→ Problem details
Could you reproduce the lines below from the one with "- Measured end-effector" through the one with "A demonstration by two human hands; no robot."? Keep both ends and add nothing.

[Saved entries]

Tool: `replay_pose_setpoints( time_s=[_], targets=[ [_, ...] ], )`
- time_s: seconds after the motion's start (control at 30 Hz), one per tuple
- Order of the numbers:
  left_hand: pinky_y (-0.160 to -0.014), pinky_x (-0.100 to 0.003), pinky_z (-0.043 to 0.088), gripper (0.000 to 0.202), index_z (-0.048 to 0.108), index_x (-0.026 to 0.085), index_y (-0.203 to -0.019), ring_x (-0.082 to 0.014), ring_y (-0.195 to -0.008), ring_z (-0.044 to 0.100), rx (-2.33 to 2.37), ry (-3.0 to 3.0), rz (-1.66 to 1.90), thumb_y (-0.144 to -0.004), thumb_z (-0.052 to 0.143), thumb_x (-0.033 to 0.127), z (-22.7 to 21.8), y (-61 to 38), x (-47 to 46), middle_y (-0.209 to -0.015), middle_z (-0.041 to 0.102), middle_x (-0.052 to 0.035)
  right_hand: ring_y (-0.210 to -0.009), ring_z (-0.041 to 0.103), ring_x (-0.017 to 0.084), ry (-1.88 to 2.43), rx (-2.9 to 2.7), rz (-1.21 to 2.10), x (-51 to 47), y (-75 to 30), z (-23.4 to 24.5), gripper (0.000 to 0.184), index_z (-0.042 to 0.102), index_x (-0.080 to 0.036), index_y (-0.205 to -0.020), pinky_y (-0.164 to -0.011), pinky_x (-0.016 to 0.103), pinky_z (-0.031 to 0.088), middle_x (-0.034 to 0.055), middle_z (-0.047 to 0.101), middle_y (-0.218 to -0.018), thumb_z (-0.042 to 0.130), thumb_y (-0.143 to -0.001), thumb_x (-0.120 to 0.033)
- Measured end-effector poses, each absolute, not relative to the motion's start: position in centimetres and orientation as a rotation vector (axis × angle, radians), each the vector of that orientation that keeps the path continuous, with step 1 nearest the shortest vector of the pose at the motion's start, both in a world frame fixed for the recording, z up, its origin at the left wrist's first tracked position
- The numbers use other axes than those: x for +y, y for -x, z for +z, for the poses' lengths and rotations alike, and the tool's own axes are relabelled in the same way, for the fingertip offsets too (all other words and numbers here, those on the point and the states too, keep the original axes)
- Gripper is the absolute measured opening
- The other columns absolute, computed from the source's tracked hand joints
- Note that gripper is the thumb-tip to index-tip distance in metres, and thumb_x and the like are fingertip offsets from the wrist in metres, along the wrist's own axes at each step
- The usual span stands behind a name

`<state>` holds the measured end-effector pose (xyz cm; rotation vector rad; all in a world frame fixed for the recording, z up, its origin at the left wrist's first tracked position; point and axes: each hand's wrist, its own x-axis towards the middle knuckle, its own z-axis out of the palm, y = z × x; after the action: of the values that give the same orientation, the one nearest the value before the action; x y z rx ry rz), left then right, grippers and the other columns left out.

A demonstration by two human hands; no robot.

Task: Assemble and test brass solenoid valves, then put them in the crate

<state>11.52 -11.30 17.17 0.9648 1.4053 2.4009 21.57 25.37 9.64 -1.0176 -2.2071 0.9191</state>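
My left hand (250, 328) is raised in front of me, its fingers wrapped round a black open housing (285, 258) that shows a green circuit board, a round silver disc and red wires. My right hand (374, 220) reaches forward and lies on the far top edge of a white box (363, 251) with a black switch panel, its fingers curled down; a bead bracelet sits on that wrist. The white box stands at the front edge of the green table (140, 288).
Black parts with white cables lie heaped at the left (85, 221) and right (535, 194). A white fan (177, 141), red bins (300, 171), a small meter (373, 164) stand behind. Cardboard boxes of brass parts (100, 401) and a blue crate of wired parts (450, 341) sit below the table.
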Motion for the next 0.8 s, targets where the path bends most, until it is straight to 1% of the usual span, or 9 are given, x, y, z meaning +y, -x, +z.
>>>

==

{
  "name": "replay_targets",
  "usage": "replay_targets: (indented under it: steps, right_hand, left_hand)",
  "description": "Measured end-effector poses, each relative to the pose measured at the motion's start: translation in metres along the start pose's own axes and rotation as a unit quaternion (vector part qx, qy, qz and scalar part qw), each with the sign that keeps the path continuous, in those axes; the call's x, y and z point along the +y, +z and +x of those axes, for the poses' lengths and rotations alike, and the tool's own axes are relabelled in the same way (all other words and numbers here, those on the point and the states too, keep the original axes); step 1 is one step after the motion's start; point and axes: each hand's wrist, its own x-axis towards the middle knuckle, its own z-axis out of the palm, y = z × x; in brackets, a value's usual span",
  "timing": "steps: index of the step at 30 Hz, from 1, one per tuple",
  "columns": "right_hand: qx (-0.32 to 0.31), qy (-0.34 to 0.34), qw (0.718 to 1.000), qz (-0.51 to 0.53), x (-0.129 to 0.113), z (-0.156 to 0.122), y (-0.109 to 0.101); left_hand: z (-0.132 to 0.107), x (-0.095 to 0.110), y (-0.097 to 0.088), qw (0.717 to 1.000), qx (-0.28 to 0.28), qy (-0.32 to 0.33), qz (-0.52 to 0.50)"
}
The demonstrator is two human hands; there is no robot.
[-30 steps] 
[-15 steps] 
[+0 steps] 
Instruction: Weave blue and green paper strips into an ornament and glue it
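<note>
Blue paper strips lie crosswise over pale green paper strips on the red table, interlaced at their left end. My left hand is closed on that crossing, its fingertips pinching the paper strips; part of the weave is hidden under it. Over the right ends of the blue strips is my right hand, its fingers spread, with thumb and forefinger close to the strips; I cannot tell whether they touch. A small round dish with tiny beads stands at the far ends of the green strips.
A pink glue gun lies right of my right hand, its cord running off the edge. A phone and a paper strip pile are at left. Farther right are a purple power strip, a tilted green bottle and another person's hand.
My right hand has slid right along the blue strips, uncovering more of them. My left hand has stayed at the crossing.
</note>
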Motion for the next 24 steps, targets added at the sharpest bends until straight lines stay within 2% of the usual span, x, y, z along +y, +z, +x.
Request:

→ Answer area
- Measured end-effector poses, each absolute, not relative to the motion's start: position in centimetres and orientation as a rotation vector (axis × angle, radians), each the vector of that orientation that keeps the path continuous, with step 1 nearest the shortest vector of the pose at the motion's start, both in a world frame fixed for the recording, z up, its origin at the left wrist's first tracked position
- The numbers use other axes than those: x for +y, y for -x, z for +z, for the poses' lengths and rotations alike, and the tool's own axes are relabelled in the same way, for the fingertip offsets too (all other words and numbers here, those on the point and the states too, keep the original axes)
- Gripper is the absolute measured opening
- The other columns absolute, computed from the source's tracked hand joints
- Note that gripper is the thumb-tip to index-tip distance in metres, and thumb_x and the like are fingertip offsets from the wrist in metres, along the wrist's own axes at each step
- The usual span stands behind a name

`<state>` holds the measured end-effector pose (xyz cm; rotation vector rad; all in a world frame fixed for the recording, z up, its origin at the left wrist's first tracked position; point and axes: each hand's wrist, its own x-axis towards the middle knuckle, its own z-axis out of the palm, y = z × x; after the action: of the values that give the same orientation, the one nearest the value before the action; x y z rx ry rz), left then right, grippers and the other columns left out.

A demonstration by two human hands; no robot.

Nothing more remains to be done for this exercise.